NAME

Lingua::PT::PLN - Perl extension for simple natural language processing, portuguese language

SYNOPSIS

use Lingua::PT::PLN;

printPN(@options);
printPNstring({ %options... } ,$textstrint);
printPNstring([ @options... ] ,$textstrint);

forPN( sub{my ($pn, $contex)=@_;... } ) ;
forPN( {p=>"double"}, sub{my ($pn, $contex)=@_;... }, sub{...} ) ;

forPNstring(sub{my ($pn, $contex)=@_;... } ,$textstring, regsep) ;

$st = syllabe($phrase);
$s = accent($phrase);
$s = wordaccent($word);

$s = xmlsentences($textstring);
$s = xmlsentences({st=>"frase"},$textstring);
@s = sentences($textstring);

%o = oco("infile1", "infile2");
     oco({num=>1,output=>"file"}, "infile1", "infile2");
%o = oco({from=>"string"},"string1");

perl -MLingua::PT::PLN -e 'cqptokens("file")' > out

DESCRIPTION

oco([options,], file*)

Option num=1 means sorted by number of ocorrences.

Option alpha=1 means sorted lexicografically.

Option output=f means write output to f

Option from="string" means that input is a string instead of a file

oco({num=>1,output=>"f"}, f1,f2,...)
oco({alpha=>1,output=>"f"}, f1,f2,...)
%oc=oco( f1,f2,...)
%oc=oco( {from=>"string"},"text in a string")

forPN( $funref )

Substitutes all propername by funref(propername) in STDIN and sends output to STDOUT

Opcionally you can pass {t = "full"}> as first parameter to obtain names after "."

forPN({in=> inputfile(sdtin), out => file(stdout)}, sub{...})
forPN({sep=>"\n", t=>"normal"}, sub{...})
forPN({sep=>'', t=>"double"}, sub{...}, sub{...})

forPNstring( $funref, "textstring" [, regSeparator] )

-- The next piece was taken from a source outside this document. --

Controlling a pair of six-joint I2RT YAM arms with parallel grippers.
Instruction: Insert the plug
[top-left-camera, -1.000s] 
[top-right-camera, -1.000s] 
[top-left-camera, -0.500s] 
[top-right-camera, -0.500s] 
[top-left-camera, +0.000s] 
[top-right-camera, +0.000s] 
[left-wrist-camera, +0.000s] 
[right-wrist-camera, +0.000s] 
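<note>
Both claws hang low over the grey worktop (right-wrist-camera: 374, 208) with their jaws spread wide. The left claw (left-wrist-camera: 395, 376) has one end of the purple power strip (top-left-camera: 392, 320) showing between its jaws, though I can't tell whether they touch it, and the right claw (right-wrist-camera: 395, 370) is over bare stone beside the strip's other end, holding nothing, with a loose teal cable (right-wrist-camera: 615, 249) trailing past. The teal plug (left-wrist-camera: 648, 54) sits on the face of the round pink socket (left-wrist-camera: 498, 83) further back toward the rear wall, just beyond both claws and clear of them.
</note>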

Substitutes all propername by funref(propername) in the text string.

printPNstring(options)

printPN("oco")

printPNstring("oco")

syllabe( $phrase )

Returns the phrase with the syllabes separated by "|"

accent( $phrase )

Returns the phrase with the syllabes separated by "|" and accents marked with the charater ".

cqptokens()

cpqtokens - encodes a text from STDIN for CQP (one token per line)

sentences()

sentences - ....

xmlsentences()

xmlsentences - ....

By default, sentences are marked with "s". To change this use st optional parameter. Example:

xmlsentences({st=> "tag"}, text) 

to mark sentences with tag "tag".

AUTHOR

José João Almeida (jj@di.uminho.pt)

Alberto Simões (albie@alfarrabio.di.uminho.pt)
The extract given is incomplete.